The news reverses a trend toward reducing the work week to four days, which studies have found benefits for productivity and employee happiness and satisfaction. The Greek government says the measure will help alleviate labor shortages, ensure workers get paid overtime, and address the problem of tax evasion on unreported work. But labor advocates say Greece’s new law will likely not produce the desired results, and could instead have unintended consequences such as higher turnover, burnout, illness, and even death.
“This is clearly a step in the wrong direction and I feel it’s shortsighted,” said Marissa Clark, director of the Healthy Workplace Institute at the University of Georgia, which studies work-life balance. “We know that long work hours are detrimental to employee health.”
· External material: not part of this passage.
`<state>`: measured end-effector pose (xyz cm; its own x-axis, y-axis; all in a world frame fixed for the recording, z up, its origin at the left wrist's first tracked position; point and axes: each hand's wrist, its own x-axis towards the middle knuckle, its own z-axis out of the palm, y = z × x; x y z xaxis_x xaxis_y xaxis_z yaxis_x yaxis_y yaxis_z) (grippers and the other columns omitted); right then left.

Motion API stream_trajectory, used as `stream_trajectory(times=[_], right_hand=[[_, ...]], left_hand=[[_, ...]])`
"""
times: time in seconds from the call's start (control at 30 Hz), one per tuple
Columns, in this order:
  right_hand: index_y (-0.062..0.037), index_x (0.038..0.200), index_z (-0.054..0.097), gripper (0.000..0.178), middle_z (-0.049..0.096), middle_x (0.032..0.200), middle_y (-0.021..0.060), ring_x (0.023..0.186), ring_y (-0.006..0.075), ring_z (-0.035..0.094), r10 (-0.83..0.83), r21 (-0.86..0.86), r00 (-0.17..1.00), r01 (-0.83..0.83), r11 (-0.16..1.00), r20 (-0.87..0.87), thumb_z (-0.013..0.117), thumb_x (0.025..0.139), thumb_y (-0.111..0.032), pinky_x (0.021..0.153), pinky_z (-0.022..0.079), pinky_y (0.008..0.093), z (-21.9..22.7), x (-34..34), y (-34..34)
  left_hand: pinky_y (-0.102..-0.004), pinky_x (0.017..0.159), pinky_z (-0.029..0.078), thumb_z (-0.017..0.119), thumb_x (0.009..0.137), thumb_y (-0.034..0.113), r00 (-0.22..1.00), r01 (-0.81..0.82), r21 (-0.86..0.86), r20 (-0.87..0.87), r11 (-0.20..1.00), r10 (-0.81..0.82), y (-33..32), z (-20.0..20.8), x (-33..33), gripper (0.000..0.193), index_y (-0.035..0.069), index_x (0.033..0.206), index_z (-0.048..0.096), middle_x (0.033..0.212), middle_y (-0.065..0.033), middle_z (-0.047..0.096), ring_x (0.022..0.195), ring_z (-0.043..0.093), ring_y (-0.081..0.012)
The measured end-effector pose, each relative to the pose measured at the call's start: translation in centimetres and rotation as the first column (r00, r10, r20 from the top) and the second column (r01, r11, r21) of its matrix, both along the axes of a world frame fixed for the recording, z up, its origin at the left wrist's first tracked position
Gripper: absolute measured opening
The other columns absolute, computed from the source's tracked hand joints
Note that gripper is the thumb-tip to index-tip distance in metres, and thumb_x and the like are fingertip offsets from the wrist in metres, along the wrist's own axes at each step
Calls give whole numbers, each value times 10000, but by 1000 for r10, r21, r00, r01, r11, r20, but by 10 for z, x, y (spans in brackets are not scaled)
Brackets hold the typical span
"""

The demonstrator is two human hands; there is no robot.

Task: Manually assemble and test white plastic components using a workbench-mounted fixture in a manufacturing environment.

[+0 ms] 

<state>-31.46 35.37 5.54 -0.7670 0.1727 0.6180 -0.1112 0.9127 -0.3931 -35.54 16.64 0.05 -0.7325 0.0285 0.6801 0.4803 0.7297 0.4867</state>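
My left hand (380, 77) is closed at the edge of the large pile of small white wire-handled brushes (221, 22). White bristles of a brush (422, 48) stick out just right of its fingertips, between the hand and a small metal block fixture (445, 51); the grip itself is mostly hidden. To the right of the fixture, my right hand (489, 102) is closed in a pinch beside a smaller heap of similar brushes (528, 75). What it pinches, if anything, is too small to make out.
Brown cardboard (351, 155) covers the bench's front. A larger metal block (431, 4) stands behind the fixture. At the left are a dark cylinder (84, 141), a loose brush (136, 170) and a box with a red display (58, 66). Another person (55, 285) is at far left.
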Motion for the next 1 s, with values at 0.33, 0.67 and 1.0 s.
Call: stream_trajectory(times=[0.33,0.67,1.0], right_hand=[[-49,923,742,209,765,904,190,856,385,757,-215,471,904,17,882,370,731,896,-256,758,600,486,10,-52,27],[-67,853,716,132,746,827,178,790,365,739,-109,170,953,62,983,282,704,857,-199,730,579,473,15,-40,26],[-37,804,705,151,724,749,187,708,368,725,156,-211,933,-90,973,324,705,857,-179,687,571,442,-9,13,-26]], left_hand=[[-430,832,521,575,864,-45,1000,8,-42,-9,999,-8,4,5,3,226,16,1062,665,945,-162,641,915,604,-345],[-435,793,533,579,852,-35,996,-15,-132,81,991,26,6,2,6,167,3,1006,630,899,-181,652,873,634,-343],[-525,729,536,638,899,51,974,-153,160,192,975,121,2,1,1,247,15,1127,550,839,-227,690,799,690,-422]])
A recent Gallup poll found that 77 percent of U.S. workers believe a four-day, 40-hour workweek would have an extremely or somewhat positive effect on their well-being. U.S. companies that have piloted or adopted reduced workweeks say they are seeing benefits.
A six-day work week is the norm in much of Asia and other developing countries, but globally, a growing number of countries are considering reducing working hours. France was one of the countries to recently pilot a four-day work week, while Belgium became the first to formally approve a shorter week in 2022. Other countries experimenting with a four-day work week include Iceland, Japan and South Africa.
But obstacles to widespread adoption of the shortened week remain, with many concerned about staffing issues, potential productivity losses, increased costs and complex changes to work.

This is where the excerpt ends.